De één zal enorm gehecht zijn aan z'n spullen, aan de goederen die hij heeft verzameld. De ander zal niet in staat zijn om los te komen van de hechte banden met familie en vrienden. Weer een ander heeft een geloof aangenomen met allerlei ideeën waar men niet van los durft te komen.
Mensen die zichzelf zo opwerpen als de brengers van het ware geloof zitten hier ook vreselijk aan vast.
Hemel en hel
Het idee dat we de hemel moeten verdienen is dus niet waar.
Er bestaat geen God die mensen voor straf naar de hel stuurt.
Er is geen plaats die we Hemel kunnen noemen en al helemaal geen plaats die we de Hel kunnen noemen.
Dit zijn verzinsels van onwetende mensen die het bestaan hiervan verzonnen om macht uit te kunnen oefenen.

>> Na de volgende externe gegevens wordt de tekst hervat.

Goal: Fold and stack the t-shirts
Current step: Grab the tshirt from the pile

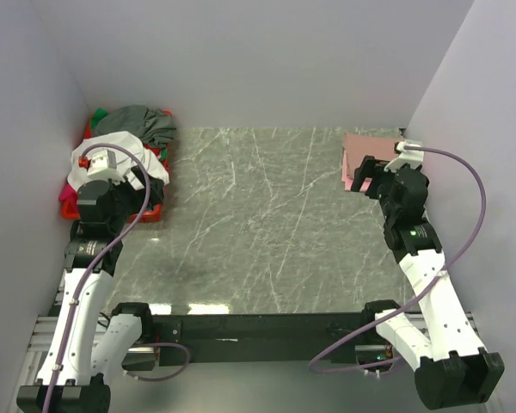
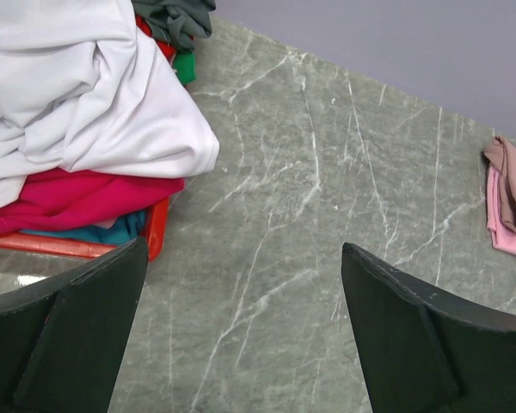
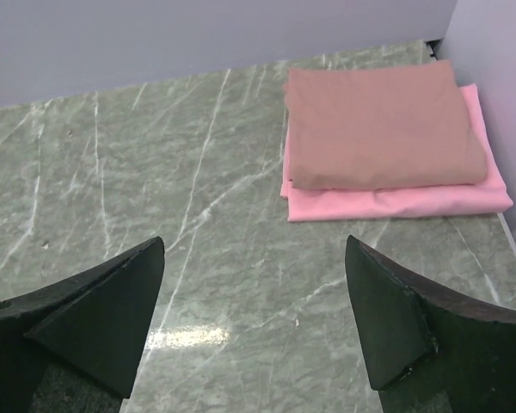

Wanneer we leven in zorgen en verdriet en vooral in angst voor het onbekende, zouden we dat de Hel kunnen noemen.
De Hemel en de Hel is een situatie in onszelf.
Grote geestelijke leiders als Jezus en Boeddha, om er maar twee te noemen, hebben nooit anders beweerd.
Het waren, en zijn nog steeds, hun volgelingen die een God gecreëerd hebben aan wiens zijde men zou kunnen zitten.
Een god die de ongelovige naar het meest afschrikwekkende oord zou kunnen verdoemen.
De macht die deze "volgelingen" zich met hun zogenaamde weten hebben toegeëigend,
heeft tot verschrikkelijke ellende over de hele wereld geleid.
Goddelijk is natuurlijk
Ik ben er niet op uit om een nieuw geloof te brengen. Door mijn visioen over leven en dood weet ik dat alles en iedereen uit dit prachtige licht voortkomt en er weer in opgaat. Dan voelen we ons onuitsprekelijk goed. Niets om angstig voor te zijn dus. Dit licht, waar we uit "geschapen" zijn is de bron van alles wat er is. Dit heeft niets met een of ander geloof te maken, het is de natuur.
Mijn visioen is heus niet zo uniek.
Heel veel mensen, uit alle culturen en uit alle tijden hebben deze belevenissen gehad.
Wanneer we die verwantschap beseffen en al het leven, ook ons eigen leven, als een deel van het geheel beschouwen veranderd alles. Wanneer we leven vanuit dat magische gevoel dat we allemaal één zijn, dan zal onze wereld voor onze ogen veranderen.
Dan, en dat kan nu, houden we op met het gejakker om onze belangen veilig te stellen en zijn we bevrijd van de zwaarte van het leven als eenling. Dan leven we vanuit het Goddelijke.
Het Goddelijke, het licht, wat we diep van binnen altijd zijn geweest!